Baisse d’impôts, la grande illusion

Article publié le 15 septembre 2005
Article publié le 15 septembre 2005

Attention cet article n'est paru dans aucun groupe du magazine et n'a donc fait l'objet d'aucune relecture.

L´Allemagne et la France, symboles de l´Etat social par excellence, s´agitent autour d'une réduction de la fiscalité. Les débats cependant, volent bien moins haut que le niveau des taux d’imposition discutés.

Paul Kirchhoff, roi des comptes de la coalition Chrétiens-démocrates (CDU) allemande et potentiel ministre des Finances dans le cabinet fantôme de Angela Merkel a créé la polémique dans la bataille électorale.
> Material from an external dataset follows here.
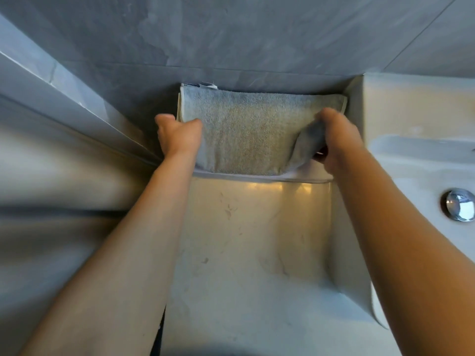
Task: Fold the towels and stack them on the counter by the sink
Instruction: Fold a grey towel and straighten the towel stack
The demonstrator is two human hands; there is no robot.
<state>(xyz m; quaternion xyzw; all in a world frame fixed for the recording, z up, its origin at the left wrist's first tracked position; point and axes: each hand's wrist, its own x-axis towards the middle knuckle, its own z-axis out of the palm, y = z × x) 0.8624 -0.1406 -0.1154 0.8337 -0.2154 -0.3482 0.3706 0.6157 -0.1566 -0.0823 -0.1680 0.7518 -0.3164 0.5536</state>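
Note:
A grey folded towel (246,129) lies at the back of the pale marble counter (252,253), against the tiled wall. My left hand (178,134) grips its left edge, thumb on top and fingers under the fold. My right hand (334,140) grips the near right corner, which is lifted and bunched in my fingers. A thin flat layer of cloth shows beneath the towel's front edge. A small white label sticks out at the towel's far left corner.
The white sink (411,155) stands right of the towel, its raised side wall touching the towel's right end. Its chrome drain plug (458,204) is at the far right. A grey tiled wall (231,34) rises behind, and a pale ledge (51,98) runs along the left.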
Motif ? La référence à un taux de fiscalité unique à hauteur de 25% – la fameuse «Flat Tax» -. Parallèlement aux discussions outre Rhin, Nicolas Sarkozy, le ministre de l´Intérieur français, a récemment annoncé que l´impôt sur les entreprises en France devait être diminué de six points afin de s’aligner sur la moyenne européenne. Signes que les derniers bastions d´une politique d´impôts élevés en Europe continentale sont en train de faiblir, ces propositions, contestées notamment par la gauche française, attisent l´idée que l´Etat social tire sa révérence. Du moins dans ses pays fondateurs.

Pas de boom économique malgré un dumping fiscal

Cette crainte serait justifiée si les Etats devaient leurs capacités concurrentielle à des taux d´impôt moindres. Or, le rôle de l'impôt est perçu de manière totalement erronée dans son rapport à l´emploi et à la croissance. Il suffit d'un coup d'oeil aux économies slovaque ou suédoise, réputées pour leurs modèles d’imposition assez lourds, pour s'en convaincre.

Début 2004, Bratislava a introduit un taux de TVA à 19%, des bénéfices pour ses entreprises ainsi que pour les particuliers. Si les apôtres d’une politique de réduction d’impôts avaient raison, ce pays d’Europe de l´est devrait alors prendre son envol et caracoler gaiement au coeur d’une situation de plein emploi. Or les chiffres de l´Institut Viennois d'Etudes Economiques Internationales démontrent que l’objectif semble loin d´être atteint. Les investissements étrangers directs en Slovaquie atteignaient 2,2 milliards d´euros en 2002 et 2003. Depuis l´introduction de la réforme, ce chiffre est tombé à 1,3 milliards d’euros. Dans le même temps, la croissance, toujours à une longueur d´avance sur la moyenne des pays de l´OCDE, est passée de 2,7 à 2,2 %, le taux de chômage reculant faiblement d’un point (de 18 à 17 %).

La Suède au contraire, malgré une légère diminution des charges fiscales, applique des taux d´imposition très élevés, dont une TVA à hauteur de 25%. Plus de 50% des bénéfices économiques réalisés vont ainsi directement dans les poches de l’Etat. La croissance du pays reste en tête des pays de l’OCDE, affichant insolemment 3,6% en 2004.

Beaucoup d´Etat, peu d´impôt

La Suède et la Slovaquie ne sont-ils donc que deux exceptions à la règle de la diminution des impôts ? Loin de là. La compétitivité nationale n´a que peu, si ce n’est aucunement, à voir avec le poids des impôts et la taille du secteur public. Ce qui fait la différence, ce sont plutôt les structures et la qualité des recettes comme des dépenses publiques. Comme le résume le Financial Times, peu suspecté d’acquointances avec le refrain nostalgique de la gauche sur l’Etat providence,  « plus de dépenses publiques n'équivaut pas à moins de croissance. » Si l´Etat redistribuait l´argent des contribuables d’une manière plus équitable que le citoyen lambda lui-même, des impôts élevés et un secteur public plus important conduiraient sans aucun doute à un meilleur niveau de vie que le modèle fiscal dit allégé.

En macro-économie, le corollaire positif de grandes dépenses étatique signifie plus d'investissements dans le domaine public. Une raison pour laquelle les politiciens européens devraient passer leur temps à réfléchir sur une meilleure utilisation des dépenses étatiques, plutôt que se perdre dans des discussions stériles sur une éventuelle baisse d’impôts. Ils seraient ainsi récompensés de leurs efforts par la croissance. Une croissance durable qui offre d'ailleurs une perspective fascinante aux partisans des deux camps : elle rend possible le financement d´un secteur public important tout en relachant la pression fiscale.